Pour la première fois de ma vie, le truc dont je rêvais venait d’arriver, j’étais « copine » avec mes acteurs préférés et je ne pouvais même pas en profiter, il fallait que j’endure aussi sec l’engueulade de mon mari. « J’ai une situation politique maintenant, il faut que tu fasses gaffe à ce que tu dis, on ne peut pas faire n’importe quoi et patati et patalère », ça allait être ma fête, pas de doute. Tout d’un coup, une idée encore plus affreuse m’effleura : et si mes élèves l’apprenaient… et si mes parents l’apprenaient… Mais pourquoi est-ce j’étais intervenue, dans quelle galère est-ce que je m’étais encore fourrée ?
Une fois les petits couchés, je réfléchissais à la phrase la moins agressive possible pour aborder le problème : numéro 1 j’avais le numéro de portable de Jasper ! le rêve, numéro 2 j’étais sur Youtube… Mon mari ne réagit pas comme je l’aurais cru : « bon, c’est sur Youtube, mais c’est tout écrit en anglais, ça va pas intéresser les Français ce truc-là… Finalement, tu es assez autoritaire quand tu t’y mets… » dit-il en manière de conclusion… et puis « on devrait peut-être garder ce film pour prouver à tes copines prof d’anglais que tu parles bien finalement ! » Les vacances lui avaient fait plus de bien que je ne l’avais cru. Il se remettait à plaisanter, tout en m’interrogeant discrètement sur l’identité de l’auteur du SMS. A partir de ce jour-là, il avait certainement soudoyé notre fils aîné parce qu’à chaque SMS, ce dernier m’amenait mon téléphone en regardant, ni vu ni connu, l’expéditeur.
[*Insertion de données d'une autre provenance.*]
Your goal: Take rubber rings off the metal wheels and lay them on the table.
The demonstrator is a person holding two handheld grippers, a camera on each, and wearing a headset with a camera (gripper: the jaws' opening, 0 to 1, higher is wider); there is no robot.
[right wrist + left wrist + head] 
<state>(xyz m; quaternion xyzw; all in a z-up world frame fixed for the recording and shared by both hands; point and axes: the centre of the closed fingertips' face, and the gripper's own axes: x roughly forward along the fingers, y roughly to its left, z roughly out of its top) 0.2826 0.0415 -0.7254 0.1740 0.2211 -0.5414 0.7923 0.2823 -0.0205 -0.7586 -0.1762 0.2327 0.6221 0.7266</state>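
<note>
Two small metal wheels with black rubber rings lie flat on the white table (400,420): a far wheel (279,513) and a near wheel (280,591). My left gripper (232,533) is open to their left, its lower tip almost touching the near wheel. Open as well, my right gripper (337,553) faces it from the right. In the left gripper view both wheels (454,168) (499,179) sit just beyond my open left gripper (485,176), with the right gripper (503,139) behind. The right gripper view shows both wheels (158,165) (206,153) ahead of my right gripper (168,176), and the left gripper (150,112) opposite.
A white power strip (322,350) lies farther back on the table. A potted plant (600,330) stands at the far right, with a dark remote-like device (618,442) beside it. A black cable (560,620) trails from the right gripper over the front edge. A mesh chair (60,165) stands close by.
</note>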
Je me dis que l’affaire en resterait certainement là et je choisis de ne pas abuser non plus avec les textos. Le pauvre Jasper avait certainement bien mieux à faire que de répondre à une groupie ! Au fil des jours, la routine reprit le dessus, même si je recevais régulièrement des SMS de toute la bande. Ils s’étaient mis à me chiner en disant que le Président des Etats-Unis voulait absolument me rencontrer pour que je forme ses G.I. et d’autres blagues identiques… des gamins !
Et puis, mon mari rentra du boulot un soir, ce devait être un mercredi, car je finissais plus tôt et j’étais bien détendue sur le canapé. « Vite allume la TV, il ne faut absolument pas rater le journal télévisé ! » dit-il précipitamment en matière de bonsoir. « Ça va, tu as le temps de prendre une douche et de faire à manger avant que ça commence, ton frère passe encore à la TV ? » Il se retourna et me dit gravement « non, c’est toi ! Tu es déjà passée à la TV à midi ! » Je rougis, je pâlis, j’imaginais la tonne d’explications à donner le lendemain. Avec de la chance, personne ne regardait le journal télévisé…
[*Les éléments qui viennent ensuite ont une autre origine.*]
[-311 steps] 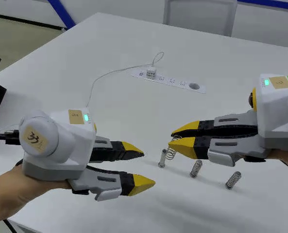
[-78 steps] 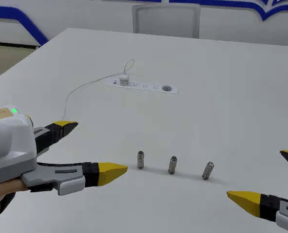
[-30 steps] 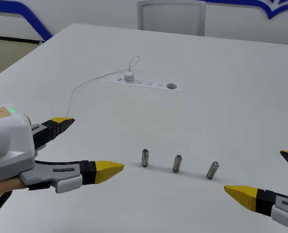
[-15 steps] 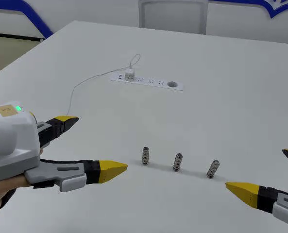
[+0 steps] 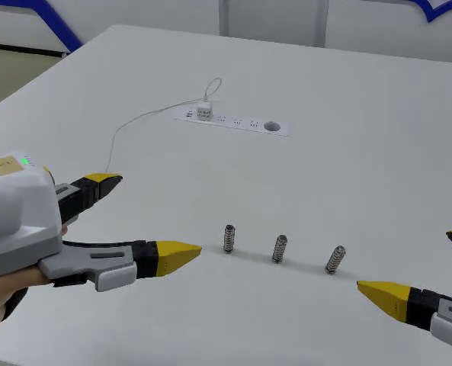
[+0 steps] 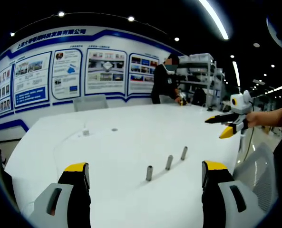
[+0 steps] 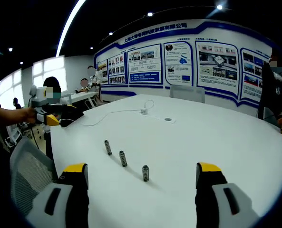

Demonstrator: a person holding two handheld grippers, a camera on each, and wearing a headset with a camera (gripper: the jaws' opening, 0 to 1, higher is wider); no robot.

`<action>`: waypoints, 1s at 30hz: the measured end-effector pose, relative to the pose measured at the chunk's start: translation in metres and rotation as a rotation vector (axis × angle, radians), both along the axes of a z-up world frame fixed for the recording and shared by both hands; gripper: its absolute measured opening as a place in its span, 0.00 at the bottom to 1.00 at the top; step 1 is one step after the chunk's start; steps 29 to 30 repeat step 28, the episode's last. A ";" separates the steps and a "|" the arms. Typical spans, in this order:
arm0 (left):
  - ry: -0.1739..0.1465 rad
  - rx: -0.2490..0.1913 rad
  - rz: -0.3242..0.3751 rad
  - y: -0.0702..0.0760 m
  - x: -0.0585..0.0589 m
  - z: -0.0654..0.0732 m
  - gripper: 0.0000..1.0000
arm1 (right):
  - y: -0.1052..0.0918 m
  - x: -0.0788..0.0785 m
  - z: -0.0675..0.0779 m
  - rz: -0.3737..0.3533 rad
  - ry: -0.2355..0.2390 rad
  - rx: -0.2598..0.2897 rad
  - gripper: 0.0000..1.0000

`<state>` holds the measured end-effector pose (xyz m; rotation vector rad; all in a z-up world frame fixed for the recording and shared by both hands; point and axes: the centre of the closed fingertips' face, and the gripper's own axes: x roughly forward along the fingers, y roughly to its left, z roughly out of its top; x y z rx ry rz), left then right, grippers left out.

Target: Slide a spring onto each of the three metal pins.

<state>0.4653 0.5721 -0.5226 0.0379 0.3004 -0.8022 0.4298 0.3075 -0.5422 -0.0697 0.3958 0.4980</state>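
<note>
Office showroom, wall display boards (image 6: 100, 71), large white table (image 5: 363, 114)

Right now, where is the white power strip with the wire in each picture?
Head view: the power strip lies upper middle, beyond the springs.
Left gripper view: the power strip sits left of centre, farther off than the springs.
Right gripper view: the power strip sits just above centre, behind the springs.
Shared landmark: the row of three springs.

left tongs (image 5: 153, 213) | white-grey housing | black jaws, yellow tips | tan sticker (image 5: 6, 163) | green LED (image 5: 25, 160)
</note>
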 end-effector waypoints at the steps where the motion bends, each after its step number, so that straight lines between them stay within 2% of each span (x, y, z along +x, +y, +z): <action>1: 0.001 -0.001 0.002 0.001 0.000 -0.001 1.00 | 0.000 0.000 0.000 -0.001 0.002 0.002 0.95; 12: -0.014 -0.015 0.024 0.007 0.003 0.006 1.00 | -0.001 0.002 0.001 -0.001 -0.002 0.007 0.94; 20: -0.011 -0.022 0.028 0.009 0.003 0.006 1.00 | 0.000 0.003 0.000 0.005 0.002 0.002 0.94; 30: -0.004 -0.010 0.019 0.009 0.004 0.004 1.00 | -0.003 0.006 0.001 0.003 0.001 0.003 0.94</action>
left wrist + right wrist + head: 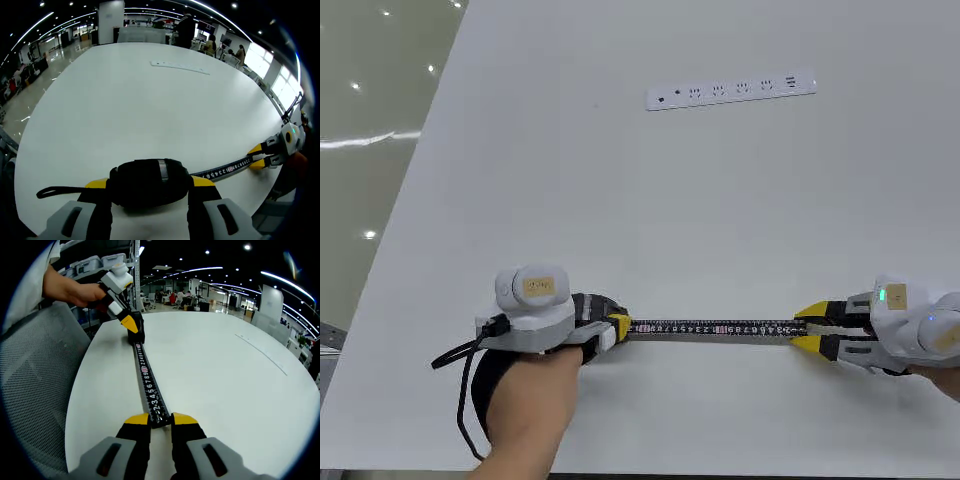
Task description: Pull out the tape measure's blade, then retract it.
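Note:
A black tape measure case [150,181] sits on the white table, clamped between the yellow-tipped jaws of my left gripper [150,182], with its black wrist strap [55,191] trailing left. In the head view the case [592,305] is near the table's front edge at the left gripper [616,328]. The blade [715,328] runs out straight to the right, numbers up, lying just above the tabletop. My right gripper [804,327] is shut on the blade's end. In the right gripper view the blade [148,385] stretches from the gripper [160,420] to the far case [136,335].
A white power strip [731,91] lies at the back of the table [650,200]. The table's left edge drops to a glossy floor [370,110]. A grey mesh chair [35,385] stands close on the left in the right gripper view.

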Demonstrator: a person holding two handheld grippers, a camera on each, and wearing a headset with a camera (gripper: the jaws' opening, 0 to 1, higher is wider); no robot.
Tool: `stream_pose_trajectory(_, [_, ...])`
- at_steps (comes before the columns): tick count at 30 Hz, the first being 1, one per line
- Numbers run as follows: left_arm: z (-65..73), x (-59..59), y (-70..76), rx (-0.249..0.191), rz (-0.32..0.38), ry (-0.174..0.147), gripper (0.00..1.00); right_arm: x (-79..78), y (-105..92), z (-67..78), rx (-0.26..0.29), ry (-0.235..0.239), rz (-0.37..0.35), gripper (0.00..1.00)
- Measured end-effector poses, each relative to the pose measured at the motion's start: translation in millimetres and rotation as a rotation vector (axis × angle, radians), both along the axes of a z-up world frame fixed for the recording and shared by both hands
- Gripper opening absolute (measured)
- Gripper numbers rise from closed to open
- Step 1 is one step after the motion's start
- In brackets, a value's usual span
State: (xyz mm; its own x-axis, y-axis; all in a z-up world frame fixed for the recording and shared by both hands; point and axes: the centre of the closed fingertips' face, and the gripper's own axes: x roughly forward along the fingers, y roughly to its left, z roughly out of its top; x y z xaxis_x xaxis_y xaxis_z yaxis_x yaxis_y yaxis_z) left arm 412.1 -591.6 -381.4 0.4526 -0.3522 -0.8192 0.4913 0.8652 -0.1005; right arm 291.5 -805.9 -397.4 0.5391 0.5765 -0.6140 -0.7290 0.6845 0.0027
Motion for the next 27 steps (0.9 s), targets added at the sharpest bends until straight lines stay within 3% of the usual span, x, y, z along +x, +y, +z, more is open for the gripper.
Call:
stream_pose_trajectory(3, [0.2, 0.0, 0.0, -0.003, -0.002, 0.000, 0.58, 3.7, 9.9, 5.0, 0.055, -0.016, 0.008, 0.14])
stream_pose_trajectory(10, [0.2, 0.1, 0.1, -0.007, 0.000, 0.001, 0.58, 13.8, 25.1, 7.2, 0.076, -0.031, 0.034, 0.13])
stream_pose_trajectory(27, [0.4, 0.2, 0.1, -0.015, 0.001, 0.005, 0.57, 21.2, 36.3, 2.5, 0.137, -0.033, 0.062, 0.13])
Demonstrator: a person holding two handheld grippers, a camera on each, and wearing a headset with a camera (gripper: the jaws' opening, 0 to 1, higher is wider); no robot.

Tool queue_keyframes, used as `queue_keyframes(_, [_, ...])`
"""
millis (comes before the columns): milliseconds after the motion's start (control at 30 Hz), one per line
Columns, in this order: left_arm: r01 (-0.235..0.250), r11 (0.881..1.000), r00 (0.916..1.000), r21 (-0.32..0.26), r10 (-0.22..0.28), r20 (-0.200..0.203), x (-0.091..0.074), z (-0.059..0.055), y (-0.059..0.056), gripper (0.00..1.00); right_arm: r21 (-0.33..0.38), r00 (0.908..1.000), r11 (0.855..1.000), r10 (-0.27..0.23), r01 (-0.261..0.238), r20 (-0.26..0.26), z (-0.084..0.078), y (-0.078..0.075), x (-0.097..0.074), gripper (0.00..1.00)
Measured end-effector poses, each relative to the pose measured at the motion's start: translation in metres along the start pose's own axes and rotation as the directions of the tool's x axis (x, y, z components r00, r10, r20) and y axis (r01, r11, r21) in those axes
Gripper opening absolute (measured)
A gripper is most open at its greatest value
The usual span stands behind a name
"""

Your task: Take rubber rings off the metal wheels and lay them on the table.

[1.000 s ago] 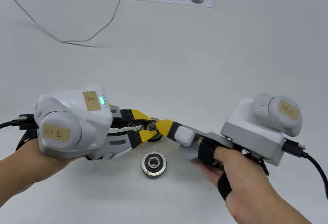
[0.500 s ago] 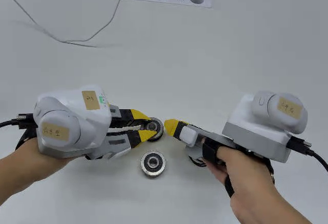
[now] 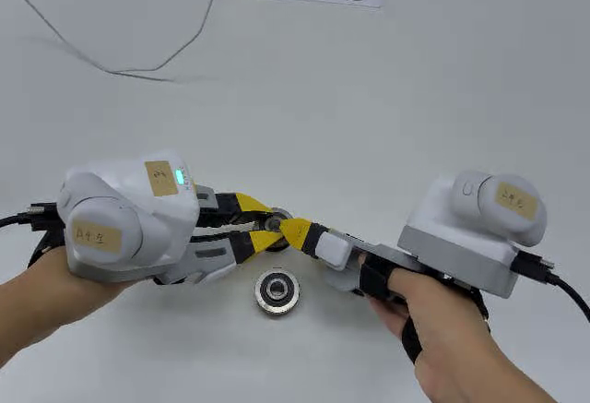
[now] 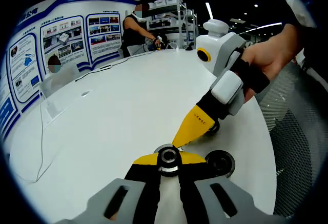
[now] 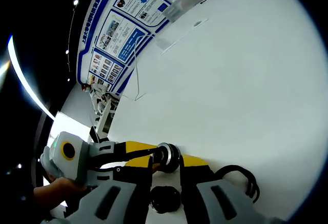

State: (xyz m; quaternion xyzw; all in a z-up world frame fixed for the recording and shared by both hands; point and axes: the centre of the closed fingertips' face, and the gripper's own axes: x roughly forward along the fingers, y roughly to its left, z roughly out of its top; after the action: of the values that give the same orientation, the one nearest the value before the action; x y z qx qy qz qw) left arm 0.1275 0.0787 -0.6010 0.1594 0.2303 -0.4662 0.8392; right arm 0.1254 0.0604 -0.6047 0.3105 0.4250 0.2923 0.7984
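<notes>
The left gripper (image 3: 262, 226) holds a metal wheel (image 3: 276, 223) above the counter (image 3: 387, 99), its yellow-tipped fingers (image 4: 146, 160) clamped on the wheel's two sides. The right gripper (image 3: 297, 231) reaches in from the opposite side. In the right gripper view the wheel sits between that gripper's fingers (image 5: 198, 161), at their tips, but whether they pinch it cannot be told. A second wheel (image 3: 277, 290), dark-rimmed, lies flat on the counter just below the two grippers.

Head view looking down, gripper views close, facing each other — sharing one wheel (image 4: 169, 158).
</notes>
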Motion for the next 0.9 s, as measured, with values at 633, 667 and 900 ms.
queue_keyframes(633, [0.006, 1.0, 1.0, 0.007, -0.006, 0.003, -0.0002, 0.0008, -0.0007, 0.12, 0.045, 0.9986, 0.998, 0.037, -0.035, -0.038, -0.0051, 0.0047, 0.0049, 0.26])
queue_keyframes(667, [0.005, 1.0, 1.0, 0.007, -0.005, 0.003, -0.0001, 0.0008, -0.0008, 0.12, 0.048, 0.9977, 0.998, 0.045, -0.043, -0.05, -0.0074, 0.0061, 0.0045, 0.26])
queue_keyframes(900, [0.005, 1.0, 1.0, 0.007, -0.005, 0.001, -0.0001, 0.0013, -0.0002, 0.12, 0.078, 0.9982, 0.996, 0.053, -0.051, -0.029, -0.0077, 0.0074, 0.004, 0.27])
On fit un plateau TV, ce qui ravit les enfants et j’attendis fébrilement le fameux moment. A la toute fin du journal, quand je commençais à me détendre, le présentateur annonça le reportage suivant. C’était présenté sous la forme de la plaisanterie, style encore une lubie des Anglais, il était question de paris qui atteignaient des sommes folles pour connaître l’identité d’une mystérieuse femme. Une envoyée spéciale à Londres expliquait toute l’histoire, l’aéroport, le forcené, mon mari et moi. C’était monté en épingles, limite si je n’avais pas sauté par-dessus un tas de valises pour sauver tout l’aéroport à mon corps défendant, tout en désarmant le malheureux. Ensuite on voyait la scène, sans le son « maman, c’est toi là » dirent en cœur les petits… Je ne savais plus où me mettre « Chutttt » dit mon mari très énervé « Écoutez ce qu’ils disent ! » Le reportage finissait avec ma photo en gros plan sur un magazine people anglais avec en titre « Who is the fantastic french ? » (qui est la française fantastique ?).